Трудность ее состоит в том, что духовный акт в его строении возникает обычно бессознательно и не сознается или почти не сознается его носителем; намеренное наблюдение дается здесь с трудом и лишь немногим людям; самый акт имеет свою инерцию и противится обновлению; внешние факторы, влиявшие на его формирование, кажутся непреодолимой силой (vis major), а внутренние факторы, слагавшие его, кажутся большинству людей "совершенно неисследимыми". Да и как возможно изменить по своему усмотрению климат, природу, устройство телесного организма с его наследственностью и болезненными склонностями, социальное окружение, воспитание, раз уже полученное и т.д.? Очевидно, надо перестраивать личный религиозный акт независимо от всего этого или даже вопреки всему этому. Надо найти путь к свободному духу для того, чтобы "детерминировать" силой его все те факторы, которые были доселе "детерминирующими": дух должен осилить груз прошлого и настоящего для того, чтобы открыть себе дорогу к новому будущему. Он должен оказаться сильнее всех этих сложившихся, закрепившихся и непокорных "механизмов" бессознательного и всякой волевой слабости; сильнее, чем жажда наслаждений и развлечений, чем экстенсивность внимания, чем душевные "травмы" детства и связанные с ними тяготения, слабости, отвращения и страхи. Ибо задача, которую ставил себе в истории религиозный катарсис, состояла в том, чтобы отвлечь личное бессознательное (его влечение, его приверженность, его любовь) от небожественного (ничтожно-пошлого) и прилепить его к божественному.
А так как бессознательное чувствилище человека ущемлено от природы между его телом и его сознанием, то религиозный катарсис имел, по-видимому, два пути - от тела к бессознательному чувствилищу и от сознания в чувствующую глубину души.

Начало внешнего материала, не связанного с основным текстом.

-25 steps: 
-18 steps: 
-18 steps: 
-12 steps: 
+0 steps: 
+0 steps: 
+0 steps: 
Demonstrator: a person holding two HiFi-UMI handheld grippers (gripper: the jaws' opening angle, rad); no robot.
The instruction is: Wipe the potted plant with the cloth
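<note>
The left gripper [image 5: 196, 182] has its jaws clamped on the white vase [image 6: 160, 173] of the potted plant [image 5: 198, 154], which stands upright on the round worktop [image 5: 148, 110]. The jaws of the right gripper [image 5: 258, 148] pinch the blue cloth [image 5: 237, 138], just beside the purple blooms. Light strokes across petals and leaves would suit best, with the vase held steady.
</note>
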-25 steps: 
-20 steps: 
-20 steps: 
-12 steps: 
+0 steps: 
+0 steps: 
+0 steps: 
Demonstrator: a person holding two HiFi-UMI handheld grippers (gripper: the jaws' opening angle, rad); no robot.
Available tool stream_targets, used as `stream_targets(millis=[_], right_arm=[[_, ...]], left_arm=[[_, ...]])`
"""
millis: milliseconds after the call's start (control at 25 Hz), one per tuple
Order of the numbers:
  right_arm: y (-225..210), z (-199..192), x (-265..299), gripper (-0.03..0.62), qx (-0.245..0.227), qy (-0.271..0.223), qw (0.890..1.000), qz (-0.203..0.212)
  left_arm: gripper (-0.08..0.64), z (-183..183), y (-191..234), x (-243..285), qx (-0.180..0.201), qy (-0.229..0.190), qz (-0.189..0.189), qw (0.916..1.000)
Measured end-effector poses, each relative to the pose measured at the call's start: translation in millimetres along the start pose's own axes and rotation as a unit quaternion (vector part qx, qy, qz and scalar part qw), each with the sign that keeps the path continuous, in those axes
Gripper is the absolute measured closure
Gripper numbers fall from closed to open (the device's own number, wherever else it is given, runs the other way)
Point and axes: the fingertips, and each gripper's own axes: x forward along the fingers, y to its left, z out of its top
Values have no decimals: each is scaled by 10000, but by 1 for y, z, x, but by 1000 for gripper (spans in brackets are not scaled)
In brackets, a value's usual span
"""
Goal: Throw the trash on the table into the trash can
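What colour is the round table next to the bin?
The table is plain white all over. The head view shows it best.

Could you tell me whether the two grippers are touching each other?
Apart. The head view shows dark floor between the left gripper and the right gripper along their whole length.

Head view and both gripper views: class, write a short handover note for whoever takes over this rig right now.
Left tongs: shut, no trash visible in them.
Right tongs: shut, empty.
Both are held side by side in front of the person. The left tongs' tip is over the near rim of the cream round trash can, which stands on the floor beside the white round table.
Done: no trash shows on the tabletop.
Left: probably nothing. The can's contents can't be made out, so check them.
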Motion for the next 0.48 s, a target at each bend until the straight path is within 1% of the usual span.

Первый путь - более элементарный и примитивный: тело подвергается лишениям и мучениям ("аффицируется") для того, чтобы вызвать обновленные и обновляющие духовные состояния ("аффекты"). Этот путь был подсказан людям как бы самой природой: телесный недуг может потрясти всего человека, который отреагирует в бредовых сновидениях и кошмарах целые заряды дурных страстей и может встать с одра болезни с обновленной, очистившейся душой ("дядя Влас" у Некрасова); или же - долгое физическое страдание оторвет душу от внешних, плоско переживавшихся обыденных содержаний, и обратит внимание вовнутрь, где духовные созерцания дадут лучшее утешение и умудрят душу (Лукерья в рассказе Тургенева "Живые мощи"); или же, наконец - нежданное увечие до такой степени нарушит элементарное животное самодовольство человека и его влечение к тщеславно-пошлым наслаждениям, что он перенесет свое тщеславие и наслажденчество вовнутрь и попытается компенсировать себя религие-образной системой человековластия (Игнатий Лойола).